The redesign of Superman in Earth One was also reviewed in a number of major news publications, such as the New York Post, Entertainment Weekly, and Yahoo, but the articles primarily focused on images of Clark wearing a hoodie as opposed to the Superman outfit, and compared the look to that of Robert Pattinson of the Twilight series.

- Volume Two
Superman: Earth One Volume Two received a relatively positive response from critics and readers. IGNs Joey Esposito stated that while the sequel "still suffers from most of the same problems as it did the first time around, the positives are far more beneficial to the greater whole". Like its predecessor, it has also made into #1 on The New York Times Hardcover Graphic Books Best Seller List.

- Volume Three
Superman: Earth One Volume Three, like its predecessors, received mostly favorable reviews. Based on eight critic reviews, volume three received a 6.9 critics' rating out of 10 on the review aggregator Comic Book Round Up. Matt Santori-Griffith of Comicosity gave the book a very positive review, rewarding it with an overall score of 9.0 out of 10. In his review, Santori-Griffith said that the book was, by far, the best entry in the Superman: Earth One series yet. Following suit, Steve Lam of Bam Smack Pow also gave the book a positive review, writing that "this is definitely a Superman for the 21st century", and of Ardian Syaf's artwork said that it was "dynamic and complement[ed] the writing of Straczynski well ... [giving the reader] something that is clear and compelling".

IGN gave the book a mixed review, bestowing upon it an overall score of 6.0 out of 10. The review gave good sentiments towards Ardian Syaf's artwork and wrote that he "shows a greater ability to use body language and facial expressions to enhance his storytelling", while also stating that Superman was given a "more well-rounded portrayal" in contrast to the previous two books.
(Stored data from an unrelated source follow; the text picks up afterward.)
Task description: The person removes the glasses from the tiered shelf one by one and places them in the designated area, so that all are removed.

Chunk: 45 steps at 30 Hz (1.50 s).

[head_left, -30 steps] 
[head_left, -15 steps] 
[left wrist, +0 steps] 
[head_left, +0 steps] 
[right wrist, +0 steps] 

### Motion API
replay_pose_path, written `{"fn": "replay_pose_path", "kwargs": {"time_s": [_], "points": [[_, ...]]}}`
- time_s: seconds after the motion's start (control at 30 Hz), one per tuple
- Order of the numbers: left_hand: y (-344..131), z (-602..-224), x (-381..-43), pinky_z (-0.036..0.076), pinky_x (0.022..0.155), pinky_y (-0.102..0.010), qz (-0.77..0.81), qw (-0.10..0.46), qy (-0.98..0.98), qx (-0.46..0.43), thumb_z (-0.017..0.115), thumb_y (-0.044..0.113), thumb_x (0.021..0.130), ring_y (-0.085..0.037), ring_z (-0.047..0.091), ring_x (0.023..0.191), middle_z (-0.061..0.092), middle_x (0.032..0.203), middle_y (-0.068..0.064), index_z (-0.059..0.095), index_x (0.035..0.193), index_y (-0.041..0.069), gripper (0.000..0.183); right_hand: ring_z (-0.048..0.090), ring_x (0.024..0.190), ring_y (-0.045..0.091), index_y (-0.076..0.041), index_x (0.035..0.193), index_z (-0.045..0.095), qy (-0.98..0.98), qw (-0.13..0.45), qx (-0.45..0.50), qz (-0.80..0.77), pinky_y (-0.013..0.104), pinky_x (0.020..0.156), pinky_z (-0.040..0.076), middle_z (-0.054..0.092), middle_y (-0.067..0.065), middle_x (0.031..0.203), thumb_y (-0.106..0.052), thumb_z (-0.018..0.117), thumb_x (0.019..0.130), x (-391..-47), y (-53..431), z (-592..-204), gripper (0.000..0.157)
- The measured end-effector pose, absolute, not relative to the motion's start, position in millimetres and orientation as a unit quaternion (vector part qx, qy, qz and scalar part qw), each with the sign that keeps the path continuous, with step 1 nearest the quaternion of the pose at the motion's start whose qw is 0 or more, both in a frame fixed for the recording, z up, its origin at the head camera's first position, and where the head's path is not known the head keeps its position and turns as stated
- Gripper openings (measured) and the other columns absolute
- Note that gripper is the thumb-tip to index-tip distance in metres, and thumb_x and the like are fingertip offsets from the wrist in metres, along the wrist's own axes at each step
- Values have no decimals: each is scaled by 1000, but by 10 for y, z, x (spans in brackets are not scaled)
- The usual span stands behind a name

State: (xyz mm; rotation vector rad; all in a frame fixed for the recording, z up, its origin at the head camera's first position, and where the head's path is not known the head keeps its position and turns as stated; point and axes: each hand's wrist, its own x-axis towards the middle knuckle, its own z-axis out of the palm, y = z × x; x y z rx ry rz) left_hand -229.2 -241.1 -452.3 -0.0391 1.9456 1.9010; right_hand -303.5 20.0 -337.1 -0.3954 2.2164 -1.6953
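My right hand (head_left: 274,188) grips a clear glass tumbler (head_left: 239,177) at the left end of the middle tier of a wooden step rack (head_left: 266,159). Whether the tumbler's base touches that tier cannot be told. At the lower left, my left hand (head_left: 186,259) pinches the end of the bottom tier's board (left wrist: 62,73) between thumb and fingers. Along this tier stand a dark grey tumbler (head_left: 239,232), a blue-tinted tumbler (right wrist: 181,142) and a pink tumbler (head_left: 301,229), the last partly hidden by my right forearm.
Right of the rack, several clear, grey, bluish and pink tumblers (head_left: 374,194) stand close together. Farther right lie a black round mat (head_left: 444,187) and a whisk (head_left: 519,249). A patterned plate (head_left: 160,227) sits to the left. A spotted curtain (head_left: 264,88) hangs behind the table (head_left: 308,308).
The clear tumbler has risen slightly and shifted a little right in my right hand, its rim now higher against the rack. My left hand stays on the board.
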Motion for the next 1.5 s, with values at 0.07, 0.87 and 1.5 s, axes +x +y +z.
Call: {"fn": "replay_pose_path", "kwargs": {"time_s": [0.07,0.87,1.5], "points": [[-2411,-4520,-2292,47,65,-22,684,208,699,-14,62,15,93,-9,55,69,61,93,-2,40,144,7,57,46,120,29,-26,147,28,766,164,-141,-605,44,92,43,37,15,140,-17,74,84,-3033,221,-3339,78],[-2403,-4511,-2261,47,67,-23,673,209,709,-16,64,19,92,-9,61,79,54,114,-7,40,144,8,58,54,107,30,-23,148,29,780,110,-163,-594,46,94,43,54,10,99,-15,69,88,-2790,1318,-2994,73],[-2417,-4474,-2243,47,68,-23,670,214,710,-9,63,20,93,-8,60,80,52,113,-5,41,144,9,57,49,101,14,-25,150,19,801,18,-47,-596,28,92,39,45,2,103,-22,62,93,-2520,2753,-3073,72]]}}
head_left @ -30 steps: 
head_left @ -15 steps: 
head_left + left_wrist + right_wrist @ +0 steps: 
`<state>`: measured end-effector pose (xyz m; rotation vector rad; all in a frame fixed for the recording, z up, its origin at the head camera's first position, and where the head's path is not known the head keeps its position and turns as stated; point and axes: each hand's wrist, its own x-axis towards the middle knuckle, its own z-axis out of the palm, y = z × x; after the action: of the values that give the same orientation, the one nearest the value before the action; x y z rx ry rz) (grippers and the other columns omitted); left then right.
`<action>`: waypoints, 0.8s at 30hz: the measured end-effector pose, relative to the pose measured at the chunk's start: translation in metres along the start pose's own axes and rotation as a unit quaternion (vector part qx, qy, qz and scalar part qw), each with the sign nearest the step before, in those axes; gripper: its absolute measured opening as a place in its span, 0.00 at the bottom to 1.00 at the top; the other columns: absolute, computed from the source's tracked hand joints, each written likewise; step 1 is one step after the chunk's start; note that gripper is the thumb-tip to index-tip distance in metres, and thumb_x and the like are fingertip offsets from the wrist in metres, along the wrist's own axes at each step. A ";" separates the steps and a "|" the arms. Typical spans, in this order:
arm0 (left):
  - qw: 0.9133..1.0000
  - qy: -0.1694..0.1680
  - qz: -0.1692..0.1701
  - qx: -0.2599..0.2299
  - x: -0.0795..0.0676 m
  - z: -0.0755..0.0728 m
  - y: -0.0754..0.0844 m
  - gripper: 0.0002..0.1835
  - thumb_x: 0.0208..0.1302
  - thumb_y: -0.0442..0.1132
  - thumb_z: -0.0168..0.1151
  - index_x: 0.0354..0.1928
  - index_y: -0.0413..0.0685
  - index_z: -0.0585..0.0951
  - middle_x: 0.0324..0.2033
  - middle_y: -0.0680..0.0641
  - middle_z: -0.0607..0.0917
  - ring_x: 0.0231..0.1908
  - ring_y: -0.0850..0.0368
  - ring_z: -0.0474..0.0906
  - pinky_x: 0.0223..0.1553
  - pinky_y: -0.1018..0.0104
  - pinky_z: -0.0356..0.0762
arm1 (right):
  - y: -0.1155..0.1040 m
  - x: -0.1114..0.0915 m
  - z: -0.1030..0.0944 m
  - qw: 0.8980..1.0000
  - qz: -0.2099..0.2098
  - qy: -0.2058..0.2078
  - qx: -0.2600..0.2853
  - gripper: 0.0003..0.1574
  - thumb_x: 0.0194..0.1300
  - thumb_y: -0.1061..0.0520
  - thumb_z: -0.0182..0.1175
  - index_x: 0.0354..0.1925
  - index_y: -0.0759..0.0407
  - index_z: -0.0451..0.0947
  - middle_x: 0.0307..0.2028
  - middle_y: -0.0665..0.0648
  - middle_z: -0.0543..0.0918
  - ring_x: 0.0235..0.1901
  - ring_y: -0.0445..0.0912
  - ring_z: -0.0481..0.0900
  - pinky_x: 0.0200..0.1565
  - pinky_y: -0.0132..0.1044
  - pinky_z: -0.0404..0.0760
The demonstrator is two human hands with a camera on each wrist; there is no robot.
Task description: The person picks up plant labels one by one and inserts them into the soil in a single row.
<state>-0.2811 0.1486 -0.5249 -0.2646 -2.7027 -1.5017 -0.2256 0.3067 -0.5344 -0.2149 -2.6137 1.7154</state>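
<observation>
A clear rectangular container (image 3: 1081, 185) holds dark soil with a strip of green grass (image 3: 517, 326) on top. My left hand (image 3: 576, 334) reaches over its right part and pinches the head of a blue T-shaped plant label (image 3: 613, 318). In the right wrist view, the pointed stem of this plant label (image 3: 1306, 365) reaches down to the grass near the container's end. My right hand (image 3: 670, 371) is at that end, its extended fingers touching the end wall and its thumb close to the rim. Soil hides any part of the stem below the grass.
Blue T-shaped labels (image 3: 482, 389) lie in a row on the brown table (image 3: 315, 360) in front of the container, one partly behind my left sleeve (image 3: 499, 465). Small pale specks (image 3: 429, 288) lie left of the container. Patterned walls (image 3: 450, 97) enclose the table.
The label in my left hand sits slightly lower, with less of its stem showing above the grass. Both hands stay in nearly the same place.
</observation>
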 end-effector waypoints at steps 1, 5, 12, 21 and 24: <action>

The review called the book's antagonist Zod "the weakest villain of any Earth One book to date", and that "like the previous two volumes, Superman: Earth One [Volume Three] is a very flawed experience".

Doug Zawisza from Comic Book Resources gave the book a negative review, rewarding it with a two out of five stars overall rating. Of the story, Zawisza wrote that it was "clunky and appears to be driven by a series of boxes to be checked", and that "the leaps in storytelling cross from the script to the art and back again". In closing, Zawisza described the book as "painfully uneven", and that "[r]ather than forcing mediocre stories into a reliable schedule, this installment makes a strong case to look at the product and reconsider what it is that should make the 'Earth One' line exemplary". Superman: Earth One Volume Three also made into #1 on The New York Times Hardcover Graphic Books Best Seller List.

== In other media ==
=== Television ===
In the television series Krypton, General Zod (Colin Salmon) is depicted as the uncle of Superman, similar to his version of Earth One.

=== Film ===
- The 2013 film Man of Steel features similarities, in addition to adapting various aspects of the Superman: Earth One graphic novels. Such aspects include: a Clark Kent who is much more hesitant about revealing himself until the threat of an alien invasion forces him to do so and the story ending with him joining the Daily Planet.
- The 2025 film Superman appears to take some inspiration from the graphic novels, particularly the aspect where Superman puts an end to a conflict in a third-world country.